Como vimos antes, reconocerse es una función propia de un animal superior. Los niños lo hacen aproximadamente al año, los chimpancés a los dos, pero los delfines, antes. Diana Reiss, psicóloga del Hunter College de la Universidad de Nueva York, demostró mediante la prueba del espejo que los delfines son capaces de identificarse. Los marcaron con tinta 16 veces y en cada oportunidad los delfines se sumergían y se dirigían directamente al espejo para investigar las zonas pintadas, imposibles de ver sin una imagen reflejada que el animal perciba como propia.

Carlos, vení para acá

En 2013 investigadores escoceses de la Universidad de Saint Andrews publicaron una prueba que confirma que los delfines responden a un llamado personalizado. Grabaron los sonidos de un grupo de delfines en libertad y constataron que los silbidos y la respuesta de cada uno eran individuales. Siempre que se emitía determinado sonido, respondía un delfín en concreto. Lo más interesante es que la frecuencia de cada ejemplar es establecida por su madre y copiada por el resto. Ese hallazgo indica un grado cognitivo más elevado que el de los peces que viven en grupo. En el océano difícilmente se puede construir un nido o mantenerse en ambientes controlados; llamarse por su “nombre” es un aspecto evolutivo que ayuda a mantener al grupo cerca y trazar vínculos individuales propios de una especie superior a la media.

Uso de herramientas

Los delfines australianos aparentemente enseñan a su progenie a proteger sus hocicos recubriéndolos con material esponjoso que encuentran en el lecho marino cuando buscan alimento. Lo importante de este hecho no necesariamente está en el uso de esponjas para protegerse de piedras y demás obstáculos en los peligrosos suelos oceánicos, sino en que el conocimiento es transmitido por la madre, lo que excluye la hipótesis de que este comportamiento sea innato. Asimismo, se han realizado estudios sobre el fuerte vínculo que mantienen en el grupo, que no se da en otras especies gregarias.

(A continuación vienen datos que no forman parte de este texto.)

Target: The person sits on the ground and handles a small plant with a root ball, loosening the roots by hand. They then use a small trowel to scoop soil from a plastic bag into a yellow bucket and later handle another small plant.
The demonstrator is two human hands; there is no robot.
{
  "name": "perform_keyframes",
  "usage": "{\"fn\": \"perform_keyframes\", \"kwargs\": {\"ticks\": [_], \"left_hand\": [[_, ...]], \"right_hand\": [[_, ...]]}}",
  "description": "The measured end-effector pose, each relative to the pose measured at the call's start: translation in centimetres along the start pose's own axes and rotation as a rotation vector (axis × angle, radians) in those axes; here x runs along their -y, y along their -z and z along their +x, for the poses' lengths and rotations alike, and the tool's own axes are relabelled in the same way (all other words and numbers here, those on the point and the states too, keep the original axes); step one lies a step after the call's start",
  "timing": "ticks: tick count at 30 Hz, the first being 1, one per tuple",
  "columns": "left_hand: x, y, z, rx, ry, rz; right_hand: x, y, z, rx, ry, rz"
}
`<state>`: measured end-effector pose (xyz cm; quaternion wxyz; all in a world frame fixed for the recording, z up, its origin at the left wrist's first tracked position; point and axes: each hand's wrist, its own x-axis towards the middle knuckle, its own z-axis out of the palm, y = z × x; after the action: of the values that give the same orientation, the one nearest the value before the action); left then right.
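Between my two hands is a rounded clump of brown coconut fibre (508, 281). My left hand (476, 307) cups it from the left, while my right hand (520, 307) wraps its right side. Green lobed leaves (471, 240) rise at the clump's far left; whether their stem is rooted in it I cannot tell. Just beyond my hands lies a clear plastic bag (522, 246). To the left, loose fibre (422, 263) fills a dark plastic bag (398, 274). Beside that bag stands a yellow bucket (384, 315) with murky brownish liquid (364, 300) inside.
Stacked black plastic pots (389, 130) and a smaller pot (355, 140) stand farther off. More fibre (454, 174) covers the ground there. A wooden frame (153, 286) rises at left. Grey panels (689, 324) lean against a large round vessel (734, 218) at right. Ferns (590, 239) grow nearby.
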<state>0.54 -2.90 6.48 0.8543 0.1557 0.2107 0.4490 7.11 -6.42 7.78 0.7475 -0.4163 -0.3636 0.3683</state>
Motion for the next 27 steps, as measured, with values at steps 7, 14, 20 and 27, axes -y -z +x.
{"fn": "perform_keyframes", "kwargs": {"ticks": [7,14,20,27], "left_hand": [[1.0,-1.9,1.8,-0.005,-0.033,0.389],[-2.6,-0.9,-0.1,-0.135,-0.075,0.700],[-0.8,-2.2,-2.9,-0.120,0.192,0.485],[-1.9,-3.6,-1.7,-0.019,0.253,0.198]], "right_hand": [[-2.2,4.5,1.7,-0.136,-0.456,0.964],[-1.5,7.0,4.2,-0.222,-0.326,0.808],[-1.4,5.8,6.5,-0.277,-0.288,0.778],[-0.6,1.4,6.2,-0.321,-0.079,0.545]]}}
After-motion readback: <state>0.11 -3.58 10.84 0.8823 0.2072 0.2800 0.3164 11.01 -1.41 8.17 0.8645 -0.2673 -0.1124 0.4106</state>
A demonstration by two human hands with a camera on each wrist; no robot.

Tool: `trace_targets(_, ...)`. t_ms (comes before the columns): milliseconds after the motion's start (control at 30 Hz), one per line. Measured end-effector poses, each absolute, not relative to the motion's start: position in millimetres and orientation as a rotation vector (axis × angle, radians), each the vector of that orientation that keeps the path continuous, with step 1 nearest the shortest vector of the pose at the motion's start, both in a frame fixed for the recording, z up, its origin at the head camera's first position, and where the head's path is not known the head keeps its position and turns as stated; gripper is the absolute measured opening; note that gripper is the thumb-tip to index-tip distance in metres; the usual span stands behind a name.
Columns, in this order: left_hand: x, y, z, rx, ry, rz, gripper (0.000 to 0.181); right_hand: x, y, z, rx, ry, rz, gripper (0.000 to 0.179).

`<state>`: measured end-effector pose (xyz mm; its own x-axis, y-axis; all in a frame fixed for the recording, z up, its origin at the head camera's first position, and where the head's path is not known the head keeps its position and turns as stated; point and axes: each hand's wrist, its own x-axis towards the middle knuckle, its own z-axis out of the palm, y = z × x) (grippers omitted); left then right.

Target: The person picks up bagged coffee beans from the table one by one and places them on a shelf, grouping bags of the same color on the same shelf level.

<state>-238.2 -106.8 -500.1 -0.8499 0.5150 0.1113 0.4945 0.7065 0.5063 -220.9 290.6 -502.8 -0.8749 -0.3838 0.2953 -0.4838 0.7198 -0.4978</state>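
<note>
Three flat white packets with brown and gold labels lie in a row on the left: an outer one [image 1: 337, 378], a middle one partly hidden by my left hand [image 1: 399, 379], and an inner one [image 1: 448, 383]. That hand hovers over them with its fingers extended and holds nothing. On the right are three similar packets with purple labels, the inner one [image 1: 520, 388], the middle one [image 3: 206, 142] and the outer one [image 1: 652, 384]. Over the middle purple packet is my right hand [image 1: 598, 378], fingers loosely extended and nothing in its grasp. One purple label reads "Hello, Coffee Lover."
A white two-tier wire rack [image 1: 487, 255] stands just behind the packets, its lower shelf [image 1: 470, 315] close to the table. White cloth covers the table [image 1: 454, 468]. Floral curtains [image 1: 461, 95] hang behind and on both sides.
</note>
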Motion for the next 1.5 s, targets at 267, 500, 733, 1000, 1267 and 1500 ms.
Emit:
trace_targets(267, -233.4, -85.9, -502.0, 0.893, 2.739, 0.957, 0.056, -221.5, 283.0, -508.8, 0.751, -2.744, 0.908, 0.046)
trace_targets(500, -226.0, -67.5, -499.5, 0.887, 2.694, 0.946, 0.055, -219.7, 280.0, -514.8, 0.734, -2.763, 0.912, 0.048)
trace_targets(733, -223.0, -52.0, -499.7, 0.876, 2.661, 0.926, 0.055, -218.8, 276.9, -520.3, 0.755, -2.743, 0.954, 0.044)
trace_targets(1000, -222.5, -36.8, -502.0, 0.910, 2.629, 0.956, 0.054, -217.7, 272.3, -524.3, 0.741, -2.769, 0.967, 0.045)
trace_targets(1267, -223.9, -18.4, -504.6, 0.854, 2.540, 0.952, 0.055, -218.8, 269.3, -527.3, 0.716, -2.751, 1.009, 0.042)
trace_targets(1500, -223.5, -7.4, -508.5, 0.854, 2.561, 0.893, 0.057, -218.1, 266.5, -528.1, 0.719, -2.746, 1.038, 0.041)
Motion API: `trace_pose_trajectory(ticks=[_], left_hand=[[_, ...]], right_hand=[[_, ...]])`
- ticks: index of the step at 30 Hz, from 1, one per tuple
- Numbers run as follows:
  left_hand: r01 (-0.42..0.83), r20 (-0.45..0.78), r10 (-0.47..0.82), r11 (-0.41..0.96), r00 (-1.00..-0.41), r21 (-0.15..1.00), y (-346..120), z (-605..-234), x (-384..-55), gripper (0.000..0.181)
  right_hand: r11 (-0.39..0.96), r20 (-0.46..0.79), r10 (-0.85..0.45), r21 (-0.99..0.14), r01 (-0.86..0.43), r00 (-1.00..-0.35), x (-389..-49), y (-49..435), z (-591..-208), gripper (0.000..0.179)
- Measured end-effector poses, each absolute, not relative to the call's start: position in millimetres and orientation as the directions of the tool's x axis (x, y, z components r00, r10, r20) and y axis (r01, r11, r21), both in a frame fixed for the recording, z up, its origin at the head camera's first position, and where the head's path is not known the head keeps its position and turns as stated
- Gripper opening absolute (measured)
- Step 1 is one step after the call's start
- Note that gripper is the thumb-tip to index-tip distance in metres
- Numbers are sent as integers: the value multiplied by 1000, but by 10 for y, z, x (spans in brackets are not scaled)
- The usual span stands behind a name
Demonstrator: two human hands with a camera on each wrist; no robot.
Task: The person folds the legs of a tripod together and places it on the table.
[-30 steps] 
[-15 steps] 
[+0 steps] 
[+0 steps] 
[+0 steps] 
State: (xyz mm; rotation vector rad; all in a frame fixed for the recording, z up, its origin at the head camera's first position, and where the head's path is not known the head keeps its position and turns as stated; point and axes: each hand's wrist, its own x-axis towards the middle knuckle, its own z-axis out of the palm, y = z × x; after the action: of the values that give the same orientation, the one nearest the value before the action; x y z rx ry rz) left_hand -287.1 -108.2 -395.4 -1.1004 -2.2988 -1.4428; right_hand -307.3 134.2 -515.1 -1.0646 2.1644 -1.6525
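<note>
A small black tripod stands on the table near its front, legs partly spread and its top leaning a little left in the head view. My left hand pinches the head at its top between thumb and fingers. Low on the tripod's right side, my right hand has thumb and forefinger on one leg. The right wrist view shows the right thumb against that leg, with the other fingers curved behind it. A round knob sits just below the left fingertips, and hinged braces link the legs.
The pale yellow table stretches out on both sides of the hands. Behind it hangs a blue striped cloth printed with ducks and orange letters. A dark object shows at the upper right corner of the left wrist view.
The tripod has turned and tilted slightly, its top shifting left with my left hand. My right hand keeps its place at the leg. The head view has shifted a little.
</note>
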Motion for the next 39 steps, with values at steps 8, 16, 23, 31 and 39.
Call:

A un delfín capturado por un acuario australiano, mientras sanaba, se le enseñó a nadar sobre la cola, en la típica imagen del animal con el cuerpo fuera del agua, manteniéndose casi estático para recibir alimento, y se vio que luego de encontrarse con su grupo, en estado salvaje, los demás delfines aprendieron a realizar la misma maniobra. La novedad no es que imiten la conducta del liberado, sino que radica en que animales salvajes destinan tiempo, energía y concentración a realizar maniobras que nada tienen que ver con la supervivencia. Aprender es un estímulo en sí mismo, algo que nos sucede todo el tiempo a nosotros. Es tan complejo el sistema de comportamientos sociales de estos muchachos que algunos grupos aprenden a ayudar a los más débiles. Sabido es que, en la naturaleza, los veteranos en general atentan contra los intereses del colectivo, ya sea porque demoran los traslados, con el peligro que eso implica, o porque son una boca más que alimentar.

Eso acá no corre. Los jóvenes, al evidenciar que un veterano del grupo se dirige a la superficie para respirar, se colocan debajo y minimizan con eso las energías que el adulto mayor debe utilizar para mantenerse a flote. Básicamente lo ayudan a hacer la plancha mientras respira tranquilo, y luego lo acompañan hasta integrarlo nuevamente a la familia, que sigue su rumbo.